Personal information
- Born: 10 June 1980 (age 45)
- Original team(s): Wentworth / Bendigo Pioneers
- Debut: Round 10, 1998, Western Bulldogs vs. West Coast Eagles, at WACA
- Position(s): Wingman

Playing career^{1}
- Years: Club / Games (Goals)
- 1998–2003: Western Bulldogs / 45 (28)
- 2004–2005: Essendon / 14 0(3)
- Total:  / 59 (31)
- ^{1} Playing statistics correct to the end of 2005.

Career highlights
- 1999 AFL Finals Series;

= Mark Alvey =

Australian rules footballer

Mark Garry Alvey (born 10 June 1980) is a former Australian rules football player who was drafted by the Western Bulldogs in the 1997 draft from the Bendigo U18s.

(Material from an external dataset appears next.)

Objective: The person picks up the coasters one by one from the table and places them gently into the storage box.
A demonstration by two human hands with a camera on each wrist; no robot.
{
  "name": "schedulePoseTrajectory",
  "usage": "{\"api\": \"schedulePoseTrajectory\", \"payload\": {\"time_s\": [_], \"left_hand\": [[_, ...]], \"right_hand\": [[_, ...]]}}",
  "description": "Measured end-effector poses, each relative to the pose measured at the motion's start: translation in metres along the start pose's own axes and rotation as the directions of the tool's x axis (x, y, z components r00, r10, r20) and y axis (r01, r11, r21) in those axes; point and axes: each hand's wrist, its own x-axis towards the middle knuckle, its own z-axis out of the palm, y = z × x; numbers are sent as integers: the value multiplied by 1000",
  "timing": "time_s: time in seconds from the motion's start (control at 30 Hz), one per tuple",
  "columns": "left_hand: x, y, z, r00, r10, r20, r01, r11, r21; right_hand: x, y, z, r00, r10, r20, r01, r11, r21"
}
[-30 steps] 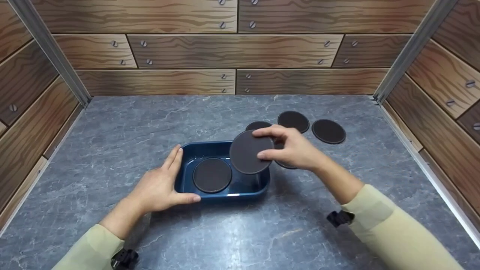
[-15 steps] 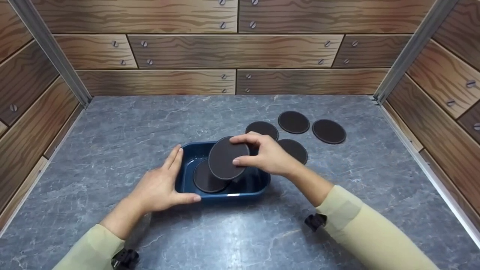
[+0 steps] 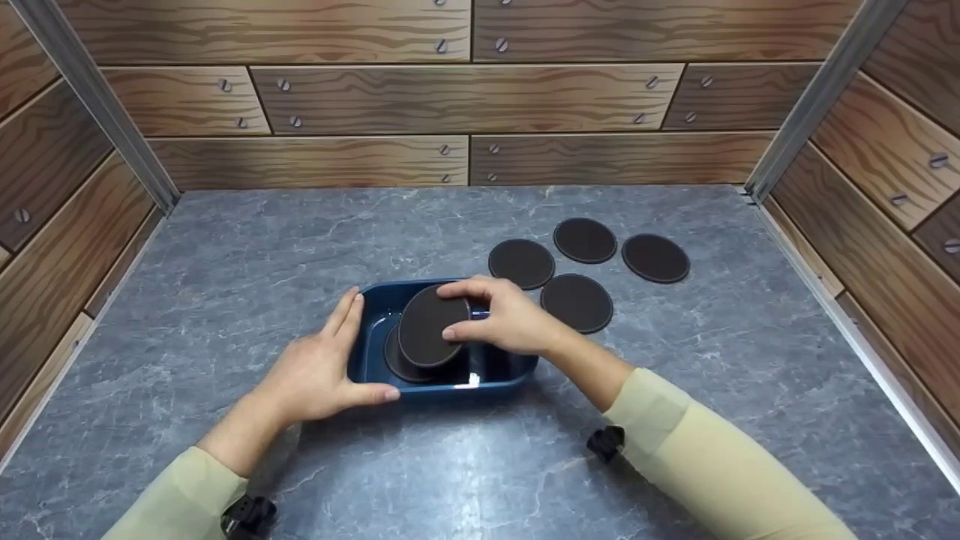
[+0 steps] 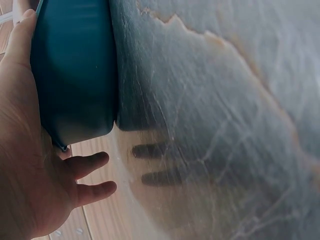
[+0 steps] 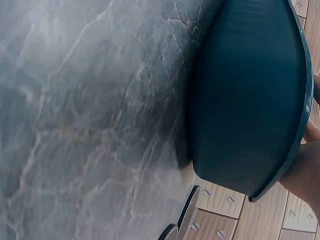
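In the head view, my right hand [image 3: 514,321] pinches a round dark-brown coaster [image 3: 426,334] with stitched edges, thumb on its near side. The coaster is tilted inside a blue rectangular dish [image 3: 431,391], over another coaster [image 3: 397,361] that lies on the dish's left floor, partly covered. My left hand [image 3: 311,379] rests against the left end of the dish, thumb along the front rim and straight fingers at the left wall. In the left wrist view, two fingers [image 4: 92,192] stretch out free below the dish wall [image 4: 75,75]. The right wrist view shows the dish's outer side [image 5: 250,100].
Several more coasters lie flat on the grey marbled table [image 3: 300,232] behind and right of the dish: one nearest [image 3: 577,303], one behind the dish [image 3: 521,263], others farther [image 3: 585,240]. Wood-patterned walls [image 3: 360,97] enclose the back and sides.
My right hand has carried the coaster leftward and down into the dish, over the coaster lying there. The left hand has stayed at the dish's left end.
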Motion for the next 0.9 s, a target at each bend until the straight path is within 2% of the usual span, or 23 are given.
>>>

He is originally from Curlwaa in Southern New South Wales brother of the Notorious Salt Bush, SGT at Arms of the Yabbies MC Curlwaa Chapter; Mark earned a football scholarship to move to Bendigo at the age of 16. A small player (height 176 cm), he was used mostly as a midfielder, rotating through the forward pocket. He never managed to make it into the Western Bulldogs’ best 18 on a consistent basis, which is not surprising considering that his rivals for positions in that part of the ground during this period included Tony Liberatore, Scott West and Jose Romero. He played 45 games in 6 seasons.

In 2004 he was picked up by Essendon Bombers in the draft where he managed 14 games in two seasons as a forward.